■ **Task instructions**: Print exactly what the entries say, line by line, from the first line down to the one with "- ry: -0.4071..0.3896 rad", inclusive.
:: Provided records
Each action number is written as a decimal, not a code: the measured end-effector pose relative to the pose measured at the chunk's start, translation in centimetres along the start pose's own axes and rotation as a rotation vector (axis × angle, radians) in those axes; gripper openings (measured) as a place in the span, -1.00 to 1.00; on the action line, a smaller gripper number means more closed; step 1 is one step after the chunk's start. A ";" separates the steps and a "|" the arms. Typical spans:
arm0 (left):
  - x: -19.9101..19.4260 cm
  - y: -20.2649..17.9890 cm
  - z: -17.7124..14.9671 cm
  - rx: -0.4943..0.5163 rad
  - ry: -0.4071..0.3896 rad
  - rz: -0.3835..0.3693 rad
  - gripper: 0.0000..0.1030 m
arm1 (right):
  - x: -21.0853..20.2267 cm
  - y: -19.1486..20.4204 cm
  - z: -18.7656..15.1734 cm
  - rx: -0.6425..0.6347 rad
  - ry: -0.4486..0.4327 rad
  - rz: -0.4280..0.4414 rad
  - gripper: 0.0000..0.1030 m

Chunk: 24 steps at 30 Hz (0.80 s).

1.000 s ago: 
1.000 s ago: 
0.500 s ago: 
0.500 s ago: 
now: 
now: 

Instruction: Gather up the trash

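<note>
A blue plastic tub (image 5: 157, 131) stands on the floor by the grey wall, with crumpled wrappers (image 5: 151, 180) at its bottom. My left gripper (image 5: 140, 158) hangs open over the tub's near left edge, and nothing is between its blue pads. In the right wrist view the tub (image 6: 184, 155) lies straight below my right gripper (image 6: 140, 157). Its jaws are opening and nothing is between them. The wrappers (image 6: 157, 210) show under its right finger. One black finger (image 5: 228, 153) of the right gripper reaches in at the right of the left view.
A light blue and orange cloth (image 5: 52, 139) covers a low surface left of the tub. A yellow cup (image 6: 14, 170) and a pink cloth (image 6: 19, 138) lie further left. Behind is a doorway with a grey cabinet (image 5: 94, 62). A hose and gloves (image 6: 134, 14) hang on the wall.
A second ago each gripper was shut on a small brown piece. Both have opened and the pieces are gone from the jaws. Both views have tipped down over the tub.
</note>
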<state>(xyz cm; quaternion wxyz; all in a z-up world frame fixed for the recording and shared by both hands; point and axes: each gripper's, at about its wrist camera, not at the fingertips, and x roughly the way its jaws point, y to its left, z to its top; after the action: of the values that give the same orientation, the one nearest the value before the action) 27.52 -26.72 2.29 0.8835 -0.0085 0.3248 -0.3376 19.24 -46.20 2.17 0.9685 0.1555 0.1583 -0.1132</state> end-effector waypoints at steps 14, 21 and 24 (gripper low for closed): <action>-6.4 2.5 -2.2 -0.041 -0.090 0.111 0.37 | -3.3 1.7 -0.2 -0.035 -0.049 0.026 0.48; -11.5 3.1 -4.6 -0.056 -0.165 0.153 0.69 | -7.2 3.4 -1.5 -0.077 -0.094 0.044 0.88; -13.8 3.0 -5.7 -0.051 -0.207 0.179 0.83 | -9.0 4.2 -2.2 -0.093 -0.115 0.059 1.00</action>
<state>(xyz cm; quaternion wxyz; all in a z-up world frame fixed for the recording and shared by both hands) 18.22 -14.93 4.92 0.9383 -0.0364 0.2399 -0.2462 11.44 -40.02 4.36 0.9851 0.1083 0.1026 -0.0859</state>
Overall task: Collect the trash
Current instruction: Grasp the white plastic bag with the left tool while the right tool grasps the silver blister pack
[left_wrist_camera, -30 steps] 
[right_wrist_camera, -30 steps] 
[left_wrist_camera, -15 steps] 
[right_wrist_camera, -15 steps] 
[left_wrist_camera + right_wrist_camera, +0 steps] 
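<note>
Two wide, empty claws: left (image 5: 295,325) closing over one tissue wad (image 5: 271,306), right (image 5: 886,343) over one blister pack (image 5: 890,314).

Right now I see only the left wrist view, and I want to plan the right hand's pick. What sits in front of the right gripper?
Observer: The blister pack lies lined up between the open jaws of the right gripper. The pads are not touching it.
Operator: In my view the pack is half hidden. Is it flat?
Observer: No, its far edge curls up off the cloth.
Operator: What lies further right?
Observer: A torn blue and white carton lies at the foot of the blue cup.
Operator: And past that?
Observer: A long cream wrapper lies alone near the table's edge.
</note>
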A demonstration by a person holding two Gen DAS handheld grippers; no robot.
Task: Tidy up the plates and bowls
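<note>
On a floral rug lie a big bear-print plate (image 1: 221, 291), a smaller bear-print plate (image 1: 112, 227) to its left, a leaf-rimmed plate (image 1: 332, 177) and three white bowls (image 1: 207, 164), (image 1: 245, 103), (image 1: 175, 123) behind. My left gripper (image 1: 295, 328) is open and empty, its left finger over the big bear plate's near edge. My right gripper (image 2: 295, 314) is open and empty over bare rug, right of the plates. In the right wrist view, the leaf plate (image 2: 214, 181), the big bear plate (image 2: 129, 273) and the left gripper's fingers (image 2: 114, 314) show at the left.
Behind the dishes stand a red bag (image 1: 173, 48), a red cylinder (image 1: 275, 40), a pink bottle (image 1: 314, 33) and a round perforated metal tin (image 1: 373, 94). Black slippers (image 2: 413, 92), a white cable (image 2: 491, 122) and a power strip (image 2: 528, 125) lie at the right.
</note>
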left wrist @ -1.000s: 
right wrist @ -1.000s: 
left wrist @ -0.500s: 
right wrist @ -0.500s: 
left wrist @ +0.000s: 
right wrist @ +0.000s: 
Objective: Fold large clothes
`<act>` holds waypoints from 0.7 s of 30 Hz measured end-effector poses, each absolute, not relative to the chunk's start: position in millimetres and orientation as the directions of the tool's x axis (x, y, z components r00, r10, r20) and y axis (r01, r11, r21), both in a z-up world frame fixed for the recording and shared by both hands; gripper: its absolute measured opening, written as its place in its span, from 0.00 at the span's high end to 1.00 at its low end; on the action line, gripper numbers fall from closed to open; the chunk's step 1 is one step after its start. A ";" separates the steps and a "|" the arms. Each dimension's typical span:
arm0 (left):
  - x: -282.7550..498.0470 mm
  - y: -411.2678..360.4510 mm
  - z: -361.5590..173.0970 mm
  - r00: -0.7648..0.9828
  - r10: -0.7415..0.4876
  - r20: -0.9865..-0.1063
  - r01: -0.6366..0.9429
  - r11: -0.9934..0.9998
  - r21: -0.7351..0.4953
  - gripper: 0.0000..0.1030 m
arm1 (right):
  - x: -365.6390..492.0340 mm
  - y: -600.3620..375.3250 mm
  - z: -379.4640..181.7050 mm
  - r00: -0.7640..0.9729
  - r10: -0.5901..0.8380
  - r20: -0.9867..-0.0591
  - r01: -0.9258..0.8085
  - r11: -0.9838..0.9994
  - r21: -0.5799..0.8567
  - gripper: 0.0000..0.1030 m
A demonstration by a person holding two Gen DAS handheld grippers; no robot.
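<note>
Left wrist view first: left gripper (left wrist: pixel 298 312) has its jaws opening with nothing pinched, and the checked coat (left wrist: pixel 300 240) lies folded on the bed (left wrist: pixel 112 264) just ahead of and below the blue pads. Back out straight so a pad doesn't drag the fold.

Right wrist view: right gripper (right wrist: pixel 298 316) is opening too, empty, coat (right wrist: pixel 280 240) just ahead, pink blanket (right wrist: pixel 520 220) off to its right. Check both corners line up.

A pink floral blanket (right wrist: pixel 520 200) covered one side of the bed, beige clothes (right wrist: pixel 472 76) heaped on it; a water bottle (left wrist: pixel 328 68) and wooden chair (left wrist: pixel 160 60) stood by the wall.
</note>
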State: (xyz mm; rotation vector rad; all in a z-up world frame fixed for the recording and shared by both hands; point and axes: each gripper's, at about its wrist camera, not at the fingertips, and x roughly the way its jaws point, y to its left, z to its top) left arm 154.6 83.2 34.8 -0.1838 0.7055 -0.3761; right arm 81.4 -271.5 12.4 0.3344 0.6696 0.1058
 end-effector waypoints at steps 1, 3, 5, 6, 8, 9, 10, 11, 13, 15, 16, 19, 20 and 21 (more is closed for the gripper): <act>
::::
■ **Result for this exercise**:
Each action number is written as a decimal, not a code: the measured end-effector pose relative to the pose measured at the chunk's start, translation in centimetres along the start pose's own axes and rotation as a rotation vector (axis × angle, radians) in those axes; gripper openings (measured) as a place in the span, -1.00 to 1.00; on the action line, a smaller gripper number means more closed; step 1 is one step after the chunk's start. A ";" separates the steps and a "|" the arms. Typical spans:
arm0 (left):
  - x: -19.9101..19.4260 cm
  - y: -20.2649..17.9890 cm
  - z: -17.7124..14.9671 cm
  - rx: -0.4943..0.5163 rad
  - ry: -0.4071..0.3896 rad

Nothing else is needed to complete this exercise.